Al igual que en otras regiones del país, las historias de vida en Oruro, Tarija y Beni reflejan el impacto directo del Alivio Tributario, impulsado por el Gobierno nacional e implementada por Impuestos Nacionales. Esta medida no solo elimina el arrastre de deudas impagables, sino que devuelve la tranquilidad social y la liquidez económica a los hogares bolivianos.
Tranquilidad social
En Oruro, Sandra Collarani, comerciante ambulante y madre soltera, relató el calvario que vivió durante años al asumir una deuda ajena que derivó en la retención de sus ahorros bancarios. “Yo no dormía ni comía por esta deuda que era grande. Ahora me siento tranquila, ya no debo nada y podré retirar mi pequeño ahorro del banco para seguir trabajando”, afirmó emocionada.

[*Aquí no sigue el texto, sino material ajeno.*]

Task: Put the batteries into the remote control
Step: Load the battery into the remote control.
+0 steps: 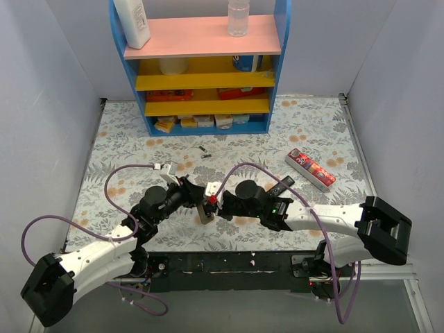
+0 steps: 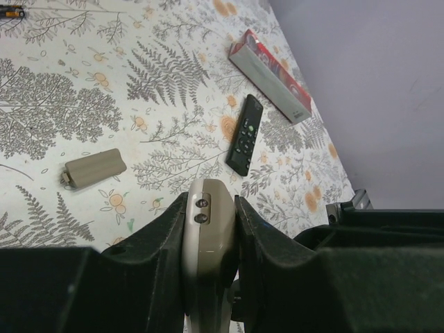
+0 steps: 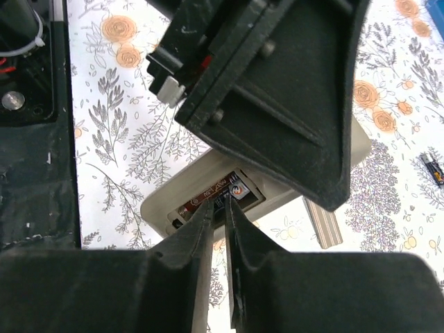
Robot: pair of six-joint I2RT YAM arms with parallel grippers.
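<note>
At lower centre of the left wrist view, the left gripper (image 2: 208, 202) clamps the remote control (image 2: 207, 239) on edge between its fingers. The right gripper (image 3: 219, 208) has its fingers pressed almost together, tips at the remote's open compartment, where one battery (image 3: 207, 202) lies; whether they pinch anything cannot be told. Two loose batteries (image 1: 206, 157) lie mid-table in the top view. The grey cover (image 2: 94, 168) lies at left, well apart from the black remote (image 2: 244, 134).
</note>
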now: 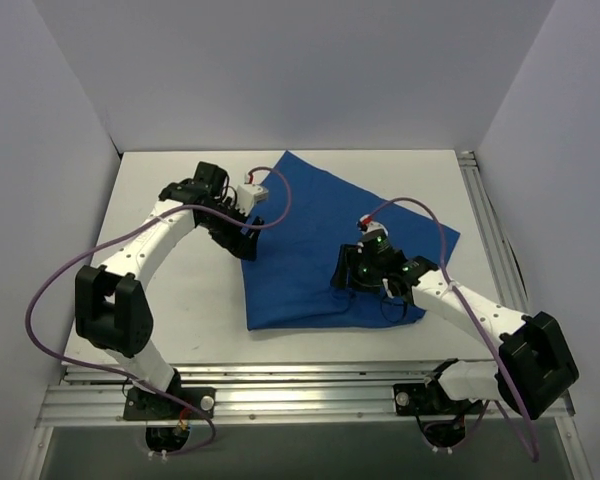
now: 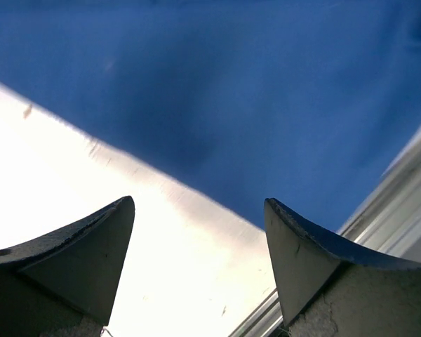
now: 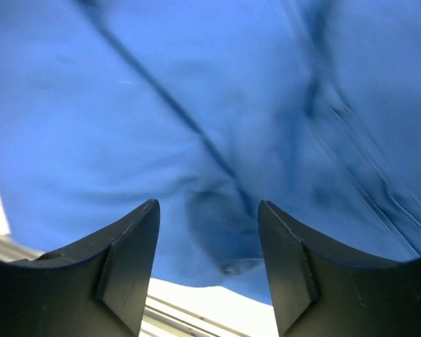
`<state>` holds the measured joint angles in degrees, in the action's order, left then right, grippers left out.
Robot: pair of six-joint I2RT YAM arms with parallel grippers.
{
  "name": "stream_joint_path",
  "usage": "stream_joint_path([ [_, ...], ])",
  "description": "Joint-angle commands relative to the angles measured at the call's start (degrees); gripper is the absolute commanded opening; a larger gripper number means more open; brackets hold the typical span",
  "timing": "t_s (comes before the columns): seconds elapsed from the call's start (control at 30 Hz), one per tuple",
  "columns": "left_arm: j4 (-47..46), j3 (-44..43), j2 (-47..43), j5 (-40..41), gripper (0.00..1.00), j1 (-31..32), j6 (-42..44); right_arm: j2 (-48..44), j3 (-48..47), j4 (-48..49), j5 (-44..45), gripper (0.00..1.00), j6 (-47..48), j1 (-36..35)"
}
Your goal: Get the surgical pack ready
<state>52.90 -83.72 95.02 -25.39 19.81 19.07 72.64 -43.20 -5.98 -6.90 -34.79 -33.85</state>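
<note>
- One blue cloth sheet (image 1: 330,240).
- One white worktop (image 1: 200,320).
- Two arms: left arm (image 1: 155,235), right arm (image 1: 475,312).
- Two end effectors: left end effector (image 2: 200,203), right end effector (image 3: 209,203), two fingers each.

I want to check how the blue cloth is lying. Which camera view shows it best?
Top external view: nearly the whole blue cloth shows, spread on the table. The left wrist view shows only one edge of it; the right wrist view, just a creased patch by an edge.
</note>
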Motion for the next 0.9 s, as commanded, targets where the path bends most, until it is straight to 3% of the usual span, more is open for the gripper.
stream_joint_path([
  [0.0, -3.15, 1.98, 2.44, 5.52, 0.84, -1.71, -2.37, 1.54, 1.36, -5.88, 4.95, 0.53, -2.39, -0.17],
  [0.2, -5.00, 4.71, 5.08, 5.26, 0.84, -1.62, -1.84, -0.75, 1.10, -7.56, 4.70, 0.40, -4.32, -1.48],
  [0.47, -6.41, 5.50, 8.51, 4.73, 0.84, -1.62, -2.11, -1.71, 0.84, -13.36, 5.93, 0.42, -5.20, -2.19],
  [0.57, -6.50, 5.41, 9.13, 4.56, 0.84, -1.62, -2.37, -2.07, 1.19, -12.49, 5.93, 0.29, -5.38, -2.19],
  [0.6, -6.50, 5.33, 9.21, 4.47, 0.84, -1.62, -2.28, -1.89, 1.19, -12.13, 5.93, 0.18, -5.38, -2.19],
  [0.7, -6.41, 5.06, 8.95, 4.47, 0.84, -1.62, -2.28, -1.71, 0.49, -12.91, 6.72, 0.00, -5.29, -2.19],
  [0.87, -6.41, 4.45, 8.07, 4.91, 0.84, -1.62, -1.93, -4.61, -2.24, -17.04, 9.53, 0.00, -5.47, -2.19],
])
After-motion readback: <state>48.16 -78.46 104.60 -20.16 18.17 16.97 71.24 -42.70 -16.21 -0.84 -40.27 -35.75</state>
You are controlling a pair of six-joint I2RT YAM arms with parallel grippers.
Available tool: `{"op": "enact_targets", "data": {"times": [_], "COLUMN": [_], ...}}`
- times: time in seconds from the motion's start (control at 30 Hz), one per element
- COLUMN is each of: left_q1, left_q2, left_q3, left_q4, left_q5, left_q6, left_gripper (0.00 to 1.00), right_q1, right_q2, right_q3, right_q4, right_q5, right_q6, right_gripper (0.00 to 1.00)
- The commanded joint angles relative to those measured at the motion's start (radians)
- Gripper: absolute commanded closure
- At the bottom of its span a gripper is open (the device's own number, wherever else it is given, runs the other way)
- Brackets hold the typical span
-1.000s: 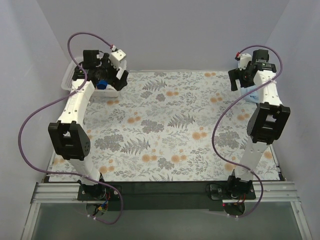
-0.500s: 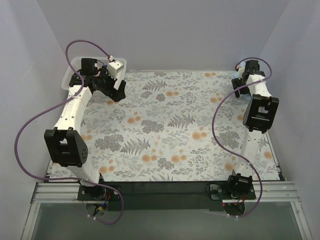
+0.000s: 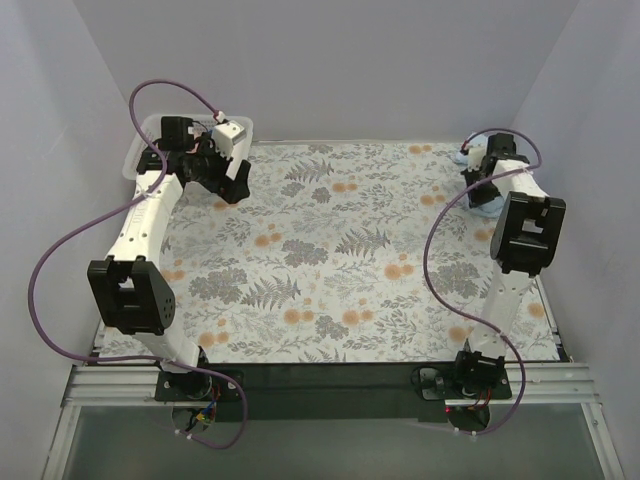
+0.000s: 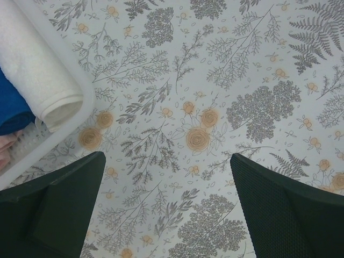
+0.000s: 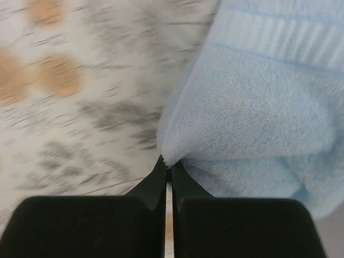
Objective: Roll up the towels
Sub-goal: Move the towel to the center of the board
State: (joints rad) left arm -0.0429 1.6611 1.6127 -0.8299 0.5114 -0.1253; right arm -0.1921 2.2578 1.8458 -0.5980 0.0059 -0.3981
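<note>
The light sky-blue towel [image 5: 258, 107] lies bunched at the table's far right edge [image 3: 487, 207]. My right gripper [image 5: 168, 164] is shut, its tips pinching the towel's near corner; seen from above it [image 3: 478, 183] points down onto the towel. My left gripper [image 4: 166, 215] hangs open over bare floral cloth beside the bin, nothing between its fingers [image 4: 279, 209]; from above it [image 3: 235, 182] sits at the far left. A sliver of salmon-pink towel [image 4: 4, 146] shows inside the bin, mostly hidden.
A white plastic bin [image 4: 88, 102] stands at the far left corner [image 3: 140, 150], holding a white roll [image 4: 37, 70] and a dark blue roll [image 4: 11, 107]. Grey walls close in the table on three sides. Purple cables loop off both arms.
The right gripper dropped onto the light blue towel and closed on its corner. The left gripper pulled out of the bin toward the table and stays open.
</note>
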Motion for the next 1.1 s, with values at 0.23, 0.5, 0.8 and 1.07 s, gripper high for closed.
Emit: {"op": "enact_targets", "data": {"times": [0.23,0.5,0.8,1.07], "left_q1": [-0.003,-0.031,-0.193,-0.296], "left_q2": [-0.052,-0.112,-0.078,0.018], "left_q3": [-0.117,-0.244,-0.373,-0.306], "left_q4": [0.022,-0.008,0.067,0.139], "left_q5": [0.131,0.159,0.209,0.226], "left_q6": [-0.053,0.056,0.081,0.007], "left_gripper": [0.02,0.02,0.18,0.19], "right_q1": [0.55,0.553,0.511,0.51], "right_q2": [-0.425,-0.569,-0.522,-0.403], "right_q3": [-0.462,-0.422,-0.499,-0.519], "right_q4": [-0.101,-0.186,-0.198,-0.198], "right_q5": [-0.518,-0.641,-0.434,-0.42], "right_q6": [0.099,0.116,0.077,0.062], "right_gripper": [0.99,0.47,0.49,0.48]}}
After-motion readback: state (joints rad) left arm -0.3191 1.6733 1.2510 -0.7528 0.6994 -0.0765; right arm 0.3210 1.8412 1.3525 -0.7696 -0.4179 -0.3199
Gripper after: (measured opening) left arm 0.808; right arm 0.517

En Tarija, Juan Pablo Ayala, ingeniero civil y docente universitario, destacó la paz mental que genera el fin de las medidas de presión. “Era un dolor de cabeza constante y una deuda impagable desde mi punto de vista. Tener hoy el respaldo de no cargar con ese peso me permite trabajar mucho más tranquilo, emocionado y libre para asumir nuevos retos profesionales”, enfatizó.
Reactivación y desarrollo
Desde Beni, la comunicadora social y consultora Tamara Araúz Soleto resaltó que la normativa representa una oportunidad real para estar al día y proyectar el crecimiento profesional. “Para mí significó una gran esperanza. Lo que los contribuyentes queremos es salir adelante y necesitamos este tipo de apoyo del Estado para continuar nuestras carreras y aportar al país”, valoró.
Impuestos Nacionales continúa agilizando la emisión de los Autos de Conclusión por Condonación, los planes de Facilidades de Pago (Regularización) y el levantamiento de las retenciones bancarias, ratificando su compromiso de transformar la administración tributaria en un verdadero motor de desarrollo e inclusión económica para las familias bolivianas.